▶ Work required: Find the line in the entries below that contains "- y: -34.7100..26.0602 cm". Repeat it exactly, and every line after it through the line that contains "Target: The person".

▶ Raw data:

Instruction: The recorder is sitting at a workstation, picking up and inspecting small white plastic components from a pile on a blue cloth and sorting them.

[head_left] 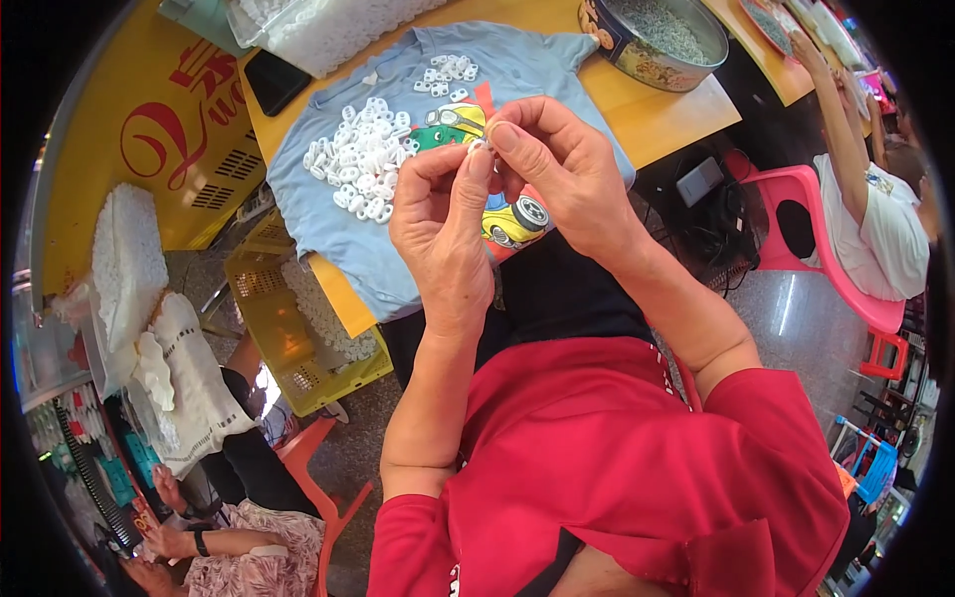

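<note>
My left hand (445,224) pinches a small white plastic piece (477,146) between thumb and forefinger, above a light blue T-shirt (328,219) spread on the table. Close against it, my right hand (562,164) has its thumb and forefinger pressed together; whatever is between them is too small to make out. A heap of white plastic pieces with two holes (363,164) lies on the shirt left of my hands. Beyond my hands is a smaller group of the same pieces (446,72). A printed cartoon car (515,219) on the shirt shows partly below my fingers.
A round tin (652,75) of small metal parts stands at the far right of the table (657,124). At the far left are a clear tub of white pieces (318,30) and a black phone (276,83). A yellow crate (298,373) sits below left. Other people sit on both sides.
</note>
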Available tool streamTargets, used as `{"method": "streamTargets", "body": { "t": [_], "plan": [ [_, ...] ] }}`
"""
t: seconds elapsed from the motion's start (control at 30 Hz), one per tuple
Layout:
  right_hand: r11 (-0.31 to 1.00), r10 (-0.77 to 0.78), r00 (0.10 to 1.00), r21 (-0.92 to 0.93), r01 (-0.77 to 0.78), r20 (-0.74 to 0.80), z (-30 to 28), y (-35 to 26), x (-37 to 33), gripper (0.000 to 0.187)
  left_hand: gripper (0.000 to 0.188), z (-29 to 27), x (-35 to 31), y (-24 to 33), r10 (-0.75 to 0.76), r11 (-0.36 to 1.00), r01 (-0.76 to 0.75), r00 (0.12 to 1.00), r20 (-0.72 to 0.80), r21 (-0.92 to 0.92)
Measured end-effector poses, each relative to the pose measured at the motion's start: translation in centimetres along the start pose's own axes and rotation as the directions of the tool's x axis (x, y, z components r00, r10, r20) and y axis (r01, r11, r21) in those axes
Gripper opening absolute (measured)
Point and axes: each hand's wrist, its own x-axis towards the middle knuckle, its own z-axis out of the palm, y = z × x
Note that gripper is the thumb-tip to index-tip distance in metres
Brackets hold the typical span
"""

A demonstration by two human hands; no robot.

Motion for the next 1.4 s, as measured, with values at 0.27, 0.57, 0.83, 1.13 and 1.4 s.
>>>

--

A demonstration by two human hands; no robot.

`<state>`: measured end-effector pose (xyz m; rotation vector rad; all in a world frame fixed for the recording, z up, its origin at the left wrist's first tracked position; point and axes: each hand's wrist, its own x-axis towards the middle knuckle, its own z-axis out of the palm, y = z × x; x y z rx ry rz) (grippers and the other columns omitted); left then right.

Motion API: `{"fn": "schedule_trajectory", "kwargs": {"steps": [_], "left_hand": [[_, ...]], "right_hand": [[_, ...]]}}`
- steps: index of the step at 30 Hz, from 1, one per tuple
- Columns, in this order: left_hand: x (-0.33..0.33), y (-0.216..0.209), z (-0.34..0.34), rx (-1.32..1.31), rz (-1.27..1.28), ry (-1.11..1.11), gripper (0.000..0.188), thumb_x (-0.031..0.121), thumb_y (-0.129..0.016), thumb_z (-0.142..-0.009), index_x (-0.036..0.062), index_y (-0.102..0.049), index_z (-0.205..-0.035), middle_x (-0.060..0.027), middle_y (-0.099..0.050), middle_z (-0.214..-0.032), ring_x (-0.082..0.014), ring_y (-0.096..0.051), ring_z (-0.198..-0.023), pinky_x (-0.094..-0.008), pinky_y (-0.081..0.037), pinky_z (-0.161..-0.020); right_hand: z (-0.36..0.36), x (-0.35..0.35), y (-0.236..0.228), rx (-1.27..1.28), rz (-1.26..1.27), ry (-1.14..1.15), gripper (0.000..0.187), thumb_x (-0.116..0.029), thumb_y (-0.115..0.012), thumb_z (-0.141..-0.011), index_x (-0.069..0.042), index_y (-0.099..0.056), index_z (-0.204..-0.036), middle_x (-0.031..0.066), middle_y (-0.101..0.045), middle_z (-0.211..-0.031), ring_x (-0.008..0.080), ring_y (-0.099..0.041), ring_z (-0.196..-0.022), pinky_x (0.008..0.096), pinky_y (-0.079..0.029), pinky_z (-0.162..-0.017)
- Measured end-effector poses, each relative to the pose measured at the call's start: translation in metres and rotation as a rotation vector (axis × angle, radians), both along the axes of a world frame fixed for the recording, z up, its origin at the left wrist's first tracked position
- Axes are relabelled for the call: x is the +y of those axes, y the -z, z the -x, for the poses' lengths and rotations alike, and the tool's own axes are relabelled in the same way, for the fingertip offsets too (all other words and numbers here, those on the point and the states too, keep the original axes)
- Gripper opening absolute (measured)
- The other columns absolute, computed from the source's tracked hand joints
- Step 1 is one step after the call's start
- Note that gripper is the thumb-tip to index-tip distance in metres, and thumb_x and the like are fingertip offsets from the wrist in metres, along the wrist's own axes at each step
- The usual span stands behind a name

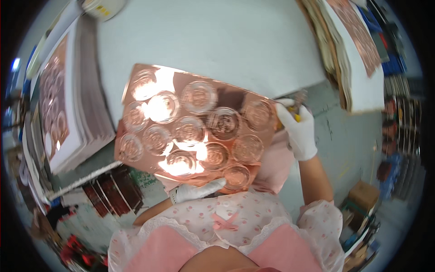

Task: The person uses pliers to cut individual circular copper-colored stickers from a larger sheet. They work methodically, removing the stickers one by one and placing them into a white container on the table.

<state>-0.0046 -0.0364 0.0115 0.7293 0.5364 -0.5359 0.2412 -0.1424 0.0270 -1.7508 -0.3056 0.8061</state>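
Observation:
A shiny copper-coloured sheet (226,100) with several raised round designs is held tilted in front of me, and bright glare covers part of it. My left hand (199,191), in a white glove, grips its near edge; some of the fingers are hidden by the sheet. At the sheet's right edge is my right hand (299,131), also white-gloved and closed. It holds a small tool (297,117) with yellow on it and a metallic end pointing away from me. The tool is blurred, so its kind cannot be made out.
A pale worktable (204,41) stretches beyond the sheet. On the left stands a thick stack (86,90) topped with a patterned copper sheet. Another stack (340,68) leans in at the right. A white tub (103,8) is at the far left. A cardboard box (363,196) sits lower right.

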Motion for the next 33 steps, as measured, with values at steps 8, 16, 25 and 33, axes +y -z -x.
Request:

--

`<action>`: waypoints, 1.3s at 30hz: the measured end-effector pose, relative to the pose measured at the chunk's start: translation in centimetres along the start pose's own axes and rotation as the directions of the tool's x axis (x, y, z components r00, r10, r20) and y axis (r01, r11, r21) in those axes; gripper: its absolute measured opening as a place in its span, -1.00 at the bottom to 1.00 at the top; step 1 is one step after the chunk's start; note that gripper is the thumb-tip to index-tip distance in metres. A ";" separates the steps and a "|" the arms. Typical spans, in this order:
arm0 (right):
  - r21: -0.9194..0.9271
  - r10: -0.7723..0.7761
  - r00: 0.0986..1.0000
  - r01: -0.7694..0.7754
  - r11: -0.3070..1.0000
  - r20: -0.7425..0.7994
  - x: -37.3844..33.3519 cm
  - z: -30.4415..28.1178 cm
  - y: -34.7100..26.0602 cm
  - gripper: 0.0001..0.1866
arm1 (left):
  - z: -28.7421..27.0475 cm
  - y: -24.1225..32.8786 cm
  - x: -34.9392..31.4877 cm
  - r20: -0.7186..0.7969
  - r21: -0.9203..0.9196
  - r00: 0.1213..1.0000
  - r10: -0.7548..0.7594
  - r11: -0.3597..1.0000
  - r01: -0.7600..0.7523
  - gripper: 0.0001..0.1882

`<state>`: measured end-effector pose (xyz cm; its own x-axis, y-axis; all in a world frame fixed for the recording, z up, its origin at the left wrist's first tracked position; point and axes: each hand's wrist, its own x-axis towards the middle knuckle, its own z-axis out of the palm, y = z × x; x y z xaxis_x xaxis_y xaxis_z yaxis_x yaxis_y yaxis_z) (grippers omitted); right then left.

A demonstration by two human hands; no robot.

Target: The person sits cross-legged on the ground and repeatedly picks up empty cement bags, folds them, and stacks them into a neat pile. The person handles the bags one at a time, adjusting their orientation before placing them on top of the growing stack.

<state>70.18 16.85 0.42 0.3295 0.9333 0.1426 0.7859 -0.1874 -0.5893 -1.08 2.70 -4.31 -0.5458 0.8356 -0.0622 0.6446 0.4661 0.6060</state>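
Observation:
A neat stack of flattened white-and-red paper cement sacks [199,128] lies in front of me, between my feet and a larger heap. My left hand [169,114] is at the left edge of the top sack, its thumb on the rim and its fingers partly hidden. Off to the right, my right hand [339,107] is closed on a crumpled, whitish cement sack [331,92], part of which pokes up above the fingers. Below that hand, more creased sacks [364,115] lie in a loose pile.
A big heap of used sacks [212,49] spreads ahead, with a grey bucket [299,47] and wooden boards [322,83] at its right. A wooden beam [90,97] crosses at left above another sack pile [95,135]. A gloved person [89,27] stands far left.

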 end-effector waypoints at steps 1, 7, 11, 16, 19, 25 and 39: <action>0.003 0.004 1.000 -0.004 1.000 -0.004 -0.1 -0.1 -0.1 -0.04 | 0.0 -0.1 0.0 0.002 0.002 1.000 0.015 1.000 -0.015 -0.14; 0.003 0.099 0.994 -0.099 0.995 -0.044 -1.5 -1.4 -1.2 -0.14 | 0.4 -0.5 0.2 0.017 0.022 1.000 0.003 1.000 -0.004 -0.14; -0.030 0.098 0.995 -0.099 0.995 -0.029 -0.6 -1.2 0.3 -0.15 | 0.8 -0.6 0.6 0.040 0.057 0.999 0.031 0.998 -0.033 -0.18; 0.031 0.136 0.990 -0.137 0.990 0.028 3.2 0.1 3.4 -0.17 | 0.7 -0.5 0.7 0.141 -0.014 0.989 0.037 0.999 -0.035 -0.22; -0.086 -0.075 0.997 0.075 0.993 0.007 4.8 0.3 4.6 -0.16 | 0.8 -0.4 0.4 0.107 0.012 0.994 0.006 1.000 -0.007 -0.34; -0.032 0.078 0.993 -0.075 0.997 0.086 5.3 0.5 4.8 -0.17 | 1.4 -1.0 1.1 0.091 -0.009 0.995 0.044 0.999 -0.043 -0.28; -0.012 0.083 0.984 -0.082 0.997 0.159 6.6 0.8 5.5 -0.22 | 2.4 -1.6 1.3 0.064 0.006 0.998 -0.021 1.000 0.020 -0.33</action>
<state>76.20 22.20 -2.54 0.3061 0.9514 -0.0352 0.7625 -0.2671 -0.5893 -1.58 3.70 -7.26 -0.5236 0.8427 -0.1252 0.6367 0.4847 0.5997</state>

▶ Solution to this exercise:
  - y: -34.7100..26.0602 cm
  - gripper: 0.0001..0.1866
arm1 (left):
  - z: -28.7421..27.0475 cm
  - y: -24.1225..32.8786 cm
  - x: -34.9392..31.4877 cm
  - r20: -0.7186..0.7969
  - r21: -0.9203..0.9196
  - r00: 0.1213..1.0000
  - r10: -0.7548..0.7594
  - r11: -0.3597..1.0000
  - r01: -0.7600..0.7523
  - gripper: 0.0001..0.1882

`<state>`: measured end-effector pose (xyz cm; its own x-axis, y-axis; all in a world frame fixed for the recording, z up, its origin at the left wrist's first tracked position; point and axes: each hand's wrist, its own x-axis towards the middle knuckle, its own z-axis out of the palm, y = z × x; x y z xaxis_x xaxis_y xaxis_z yaxis_x yaxis_y yaxis_z) (grippers omitted); right then left.

A demonstration by two human hands; no robot.

Target: The person sits cross-legged on the ground and repeatedly picks up empty cement bags, folds them, and stacks them into a neat pile. The person handles the bags one at a time, adjusting their orientation before placing them on top of the growing stack.

Output for this exercise is complete.